Inspect float model.

 input = torch.randn([batch_size, 3, 224, 224])
 inspector.inspect(model, input)

Run command with "--quant_mode float --inspect --target {target_name}" to inspect model.

    python resnet50_quant.py --quant_mode float --inspect --target AMD_AIE2_Nx4_Overlay

Inspector will display some special messages on screen with special color and special keyword prefix "VAIQ_*" according to the verbose_level setting.Note the messages displayed between "[VAIQ_NOTE]: =>Start to inspect model..." and "[VAIQ_NOTE]: =>Finish inspecting."

If the inspector runs successfully, three important files are usually generated under the output directory "./quantize_result".

    inspect_{target}.txt: Target information and all the details of operations in float model.
    inspect_{target}.svg: If image_format is not None. A visualization of inspection result is generated.
    inspect_{target}.gv: If image_format is not None. Dot source code of inspetion result is generated.

Note:

The inspector relies on 'xcompiler' package.

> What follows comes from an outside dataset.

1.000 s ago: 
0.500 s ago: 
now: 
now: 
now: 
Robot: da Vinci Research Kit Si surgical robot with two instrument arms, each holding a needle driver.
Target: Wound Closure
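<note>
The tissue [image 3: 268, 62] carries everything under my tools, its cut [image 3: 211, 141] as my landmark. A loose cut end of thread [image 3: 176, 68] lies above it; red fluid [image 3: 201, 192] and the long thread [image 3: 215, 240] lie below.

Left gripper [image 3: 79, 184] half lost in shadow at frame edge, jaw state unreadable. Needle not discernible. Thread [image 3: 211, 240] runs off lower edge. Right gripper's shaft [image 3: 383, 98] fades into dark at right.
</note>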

In conda env vitis-ai-pytorch in Vitis-AI docker, xcompiler is ready. But if vai_q_pytorch is installed by source code, it needs to install xcompiler in advance.
Visualization of inspection results relies on the dot engine.If you don't install dot successfully, set 'image_format = None' when inspecting.
If you need more detailed guidance, you can refer to ./example/jupyter_notebook/inspector/inspector_tutorial.ipynb. Please install jupyter notebook in advance. Run the following command:

jupyter notebook example/jupyter_notebook/inspector/inspector_tutorial.ipynb

Add vai_q_pytorch APIs to float scripts

Before quantization, suppose there is a trained float model and some python scripts to evaluate model's accuracy/mAP. Quantizer API will replace float module with quantized module and normal evaluate function will encourage quantized module forwarding. Quantize calibration determines "quantize" op parameters in evaluation process if we set flag quant_mode to "calib". After calibration, we can evaluate quantized model by setting quant_mode to "test".

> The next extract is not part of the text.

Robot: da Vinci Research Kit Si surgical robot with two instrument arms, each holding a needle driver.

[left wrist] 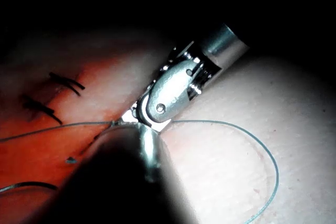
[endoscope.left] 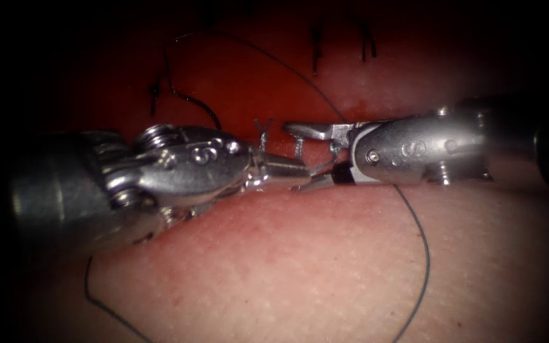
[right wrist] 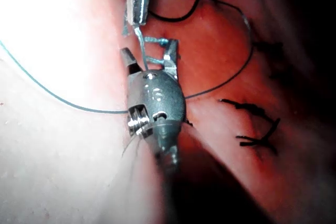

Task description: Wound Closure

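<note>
Needle: we see a short grey stretch between the two tools' tips, off the tissue, over the cut; the rest is hidden.
Left tool: jaws closed on the needle; we cannot tell where along its curve.
Right tool: jaws wide apart around the left tool's tip, gripping nothing.
Thread: loops slackly over the tissue.
Cut: red fluid lies along it.
</note>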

Take resnet50_quant.py to demonstrate how to add vai_q_pytorch APIs in float code. Xilinx Pytorch Modelzoo includes float model and quantized model. It is a good idea to check the difference between float and quantized script, like "code/test.py" and "quantize/quant.py" in ENet.

Import vai_q_pytorch modules

 from pytorch_nndct.apis import torch_quantizer, dump_xmodel

Generate a quantizer with quantization needed input and get converted model.

 input = torch.randn([batch_size, 3, 224, 224])
 quantizer = torch_quantizer(quant_mode, model, (input))
 quant_model = quantizer.quant_model

Forwarding with converted model.

 acc1_gen, acc5_gen, loss_gen = evaluate(quant_model, val_loader, loss_fn)

Output quantization result and deploy model.

if quant_mode == 'calib':
  quantizer.export_quant_config()
if deploy:
  quantizer.export_torch_script()
  quantizer.export_onnx_model()
  quantizer.export_xmodel()

Run and output results

Before running commands, let's introduce the log message in vai_q_pytorch. vai_q_pytorch log messages have special color and special keyword prefix "VAIQ_*". vai_q_pytorch log message types include "error", "warning" and "note". Pay attention to vai_q_pytorch log messages to check the flow status.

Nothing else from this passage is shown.